**SOURCE MATERIAL**.
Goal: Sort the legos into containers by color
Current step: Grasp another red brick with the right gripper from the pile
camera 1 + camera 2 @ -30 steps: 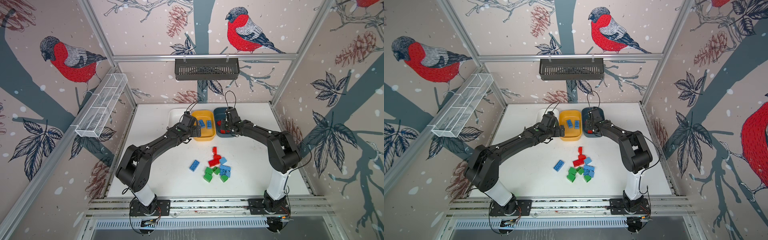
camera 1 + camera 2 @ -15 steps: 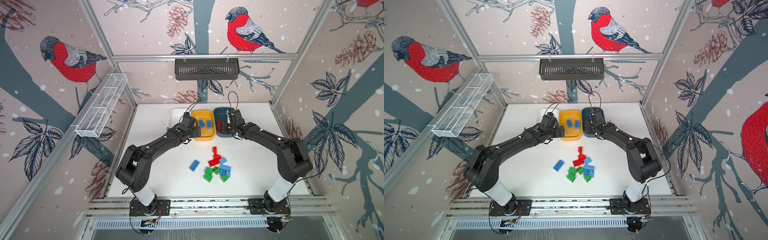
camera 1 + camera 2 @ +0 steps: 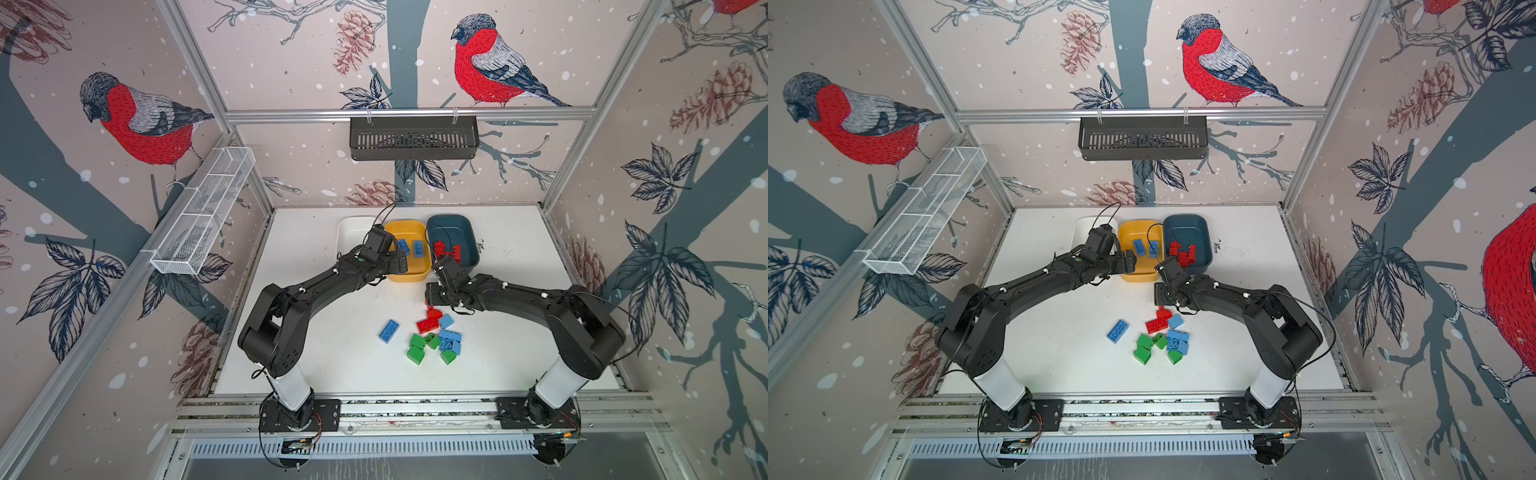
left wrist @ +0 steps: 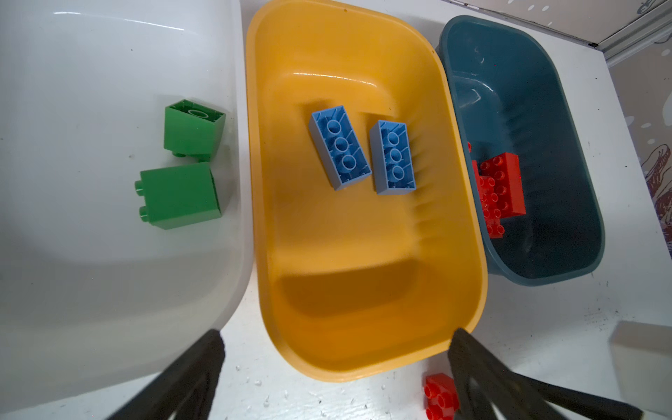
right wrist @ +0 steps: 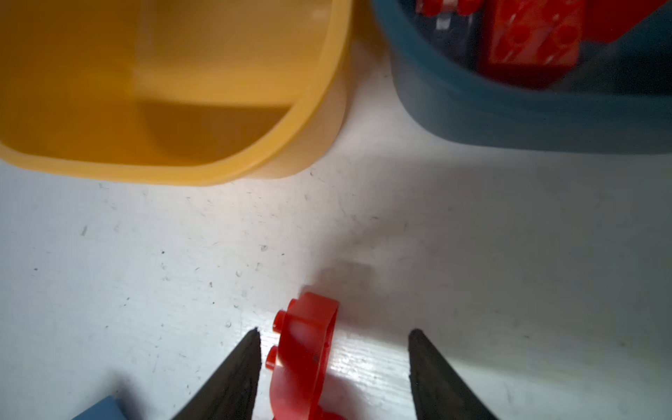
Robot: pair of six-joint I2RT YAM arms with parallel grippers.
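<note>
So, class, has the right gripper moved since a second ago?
Yes. The right gripper has drawn back from over the teal tub to the loose red brick.

The place was a robotics test cell, not a home: a boxed enclosure framed in aluminium extrusion posts (image 3: 201, 70) and lined with printed bird-pattern wall panels (image 3: 141, 120). A left arm (image 3: 316, 286) and a right arm (image 3: 519, 293) stood bolted to a slotted rail (image 3: 415, 409) fronting a white tabletop (image 3: 332, 374) — fixed laboratory rig hardware.
</note>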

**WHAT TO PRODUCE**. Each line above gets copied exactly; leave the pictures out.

**RESPONSE AREA**.
Goal: Sort the legos into containers by color
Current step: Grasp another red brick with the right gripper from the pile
camera 1 + camera 2 @ -30 steps: 
camera 1 + camera 2 @ -15 steps: 
camera 1 + camera 2 @ +0 steps: 
left wrist @ +0 steps: 
right wrist @ +0 steps: 
Robot: pair of six-joint I2RT YAM arms with parallel grippers.
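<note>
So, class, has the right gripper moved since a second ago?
Yes. The right gripper has drawn back from over the teal tub to the loose red brick.

The place was a robotics test cell, not a home: a boxed enclosure framed in aluminium extrusion posts (image 3: 201, 70) and lined with printed bird-pattern wall panels (image 3: 141, 120). A left arm (image 3: 316, 286) and a right arm (image 3: 519, 293) stood bolted to a slotted rail (image 3: 415, 409) fronting a white tabletop (image 3: 332, 374) — fixed laboratory rig hardware.
</note>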

No part of the exercise remains open.